Un apparentamento che l’autore del Nome della Rosa avrebbe poi in un certo senso esteso ai social media, i quali secondo il semiologo “danno diritto di parola a legioni di imbecilli che prima parlavano solo al bar dopo un bicchiere di vino, senza danneggiare la collettività. Venivano subito messi a tacere, mentre ora hanno lo stesso diritto di parola di un Premio Nobel. È l’invasione degli imbecilli».
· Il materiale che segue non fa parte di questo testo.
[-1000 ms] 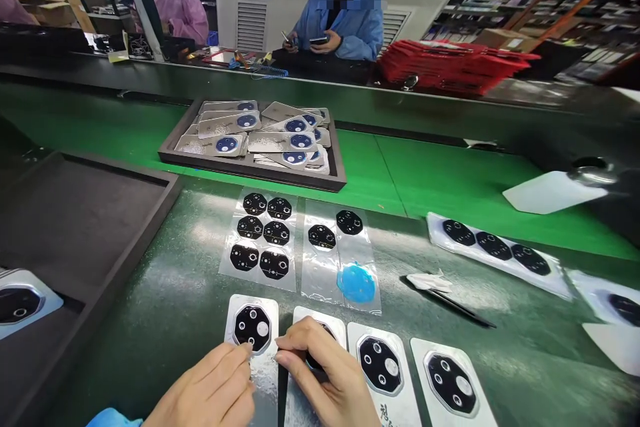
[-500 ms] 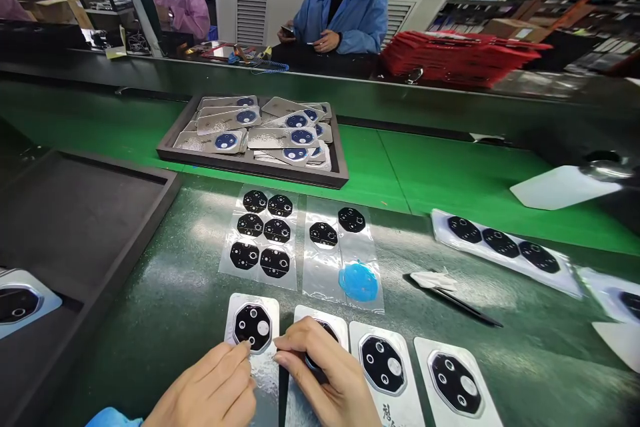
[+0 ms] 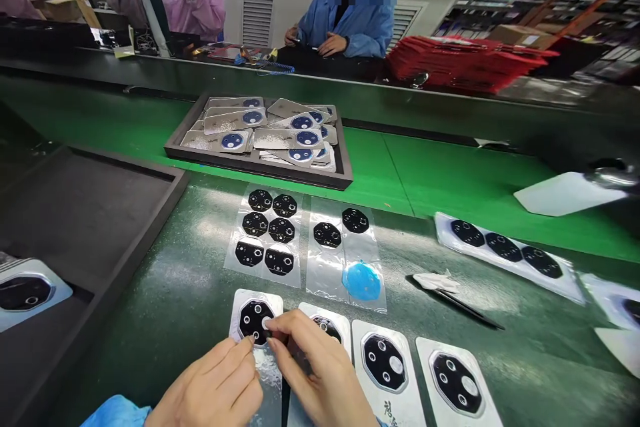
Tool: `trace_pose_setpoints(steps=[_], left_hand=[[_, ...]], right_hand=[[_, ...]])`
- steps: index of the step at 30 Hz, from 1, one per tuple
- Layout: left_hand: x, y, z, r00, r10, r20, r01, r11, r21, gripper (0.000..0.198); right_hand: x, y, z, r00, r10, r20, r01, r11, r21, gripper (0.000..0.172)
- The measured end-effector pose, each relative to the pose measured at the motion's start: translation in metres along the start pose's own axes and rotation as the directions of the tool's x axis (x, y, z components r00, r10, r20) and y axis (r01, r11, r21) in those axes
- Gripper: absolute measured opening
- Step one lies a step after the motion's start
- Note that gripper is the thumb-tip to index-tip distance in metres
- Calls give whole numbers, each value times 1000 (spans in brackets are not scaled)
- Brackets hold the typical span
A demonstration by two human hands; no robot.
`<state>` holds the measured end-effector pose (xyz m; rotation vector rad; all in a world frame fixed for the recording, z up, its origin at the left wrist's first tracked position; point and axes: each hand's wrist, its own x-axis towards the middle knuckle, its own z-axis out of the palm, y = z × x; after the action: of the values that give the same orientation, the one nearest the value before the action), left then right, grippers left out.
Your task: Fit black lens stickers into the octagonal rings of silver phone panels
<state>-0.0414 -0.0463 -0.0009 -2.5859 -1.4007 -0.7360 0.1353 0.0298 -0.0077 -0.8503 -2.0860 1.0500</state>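
Observation:
Four phone back panels with black octagonal camera plates lie in a row along the front. At the leftmost back panel point(image 3: 240, 300), my left hand point(image 3: 215, 380) has its fingers bunched together, tips at the lower edge of the camera plate point(image 3: 256, 315). My right hand point(image 3: 320, 367) brings thumb and index tips close together at the white circle on the same plate's right side. Anything between either hand's fingertips is too small to make out. The second back panel point(image 3: 310, 310) is partly hidden under my right hand. To the right lie the third point(image 3: 363, 337) and fourth point(image 3: 425, 350) back panels.
Clear sheets point(image 3: 305, 273) carry black octagonal stickers and a blue patch. Tweezers point(image 3: 470, 307) with white tissue lie right of them. A dark tray point(image 3: 260, 170) piled with back panels stands behind; another tray point(image 3: 155, 213) is at left. A person in blue point(image 3: 370, 20) sits opposite.
My right hand's fingertips have moved left, from the panel's right edge onto the white circle of the camera plate. My left hand stays at the plate's lower edge. The view has shifted slightly.

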Motion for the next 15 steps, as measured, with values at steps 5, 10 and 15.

Il rapporto tra l’osteria dei talk e il bar dei social è quanto mai stretto, visto che le clip tratte dai vari programmi televisivi vengono poi abilmente decontestualizzate per poi essere pubblicate a raffica sulle varie piattaforme digitali, agitando ulteriormente le acque dello scontro, creando nuove lacerazioni nell’opinione pubblica già divisa e soffiando sulle fiamme del già turbato equilibrio dei commentatori.

Concludendo la sua relazione, nel 1995 Umberto Eco sottolineava come “dalla crescita e dalla crisi” dei nostri concittadini dipendesse “il futuro della nostra società”, e invitava quindi l’informazione e il mondo politico, “a guardare più al mondo, e meno allo specchio”. 

Vista l’attuale autoreferenzialità del mondo politico e di quello dell’informazione, nei quali regnano più che mai le conventicole amicali e i circoletti televisivi nei quali sempre i soliti noti se la cantano e se la suonano, anche questo mirabile auspicio – ahinoi – è caduto nel vuoto.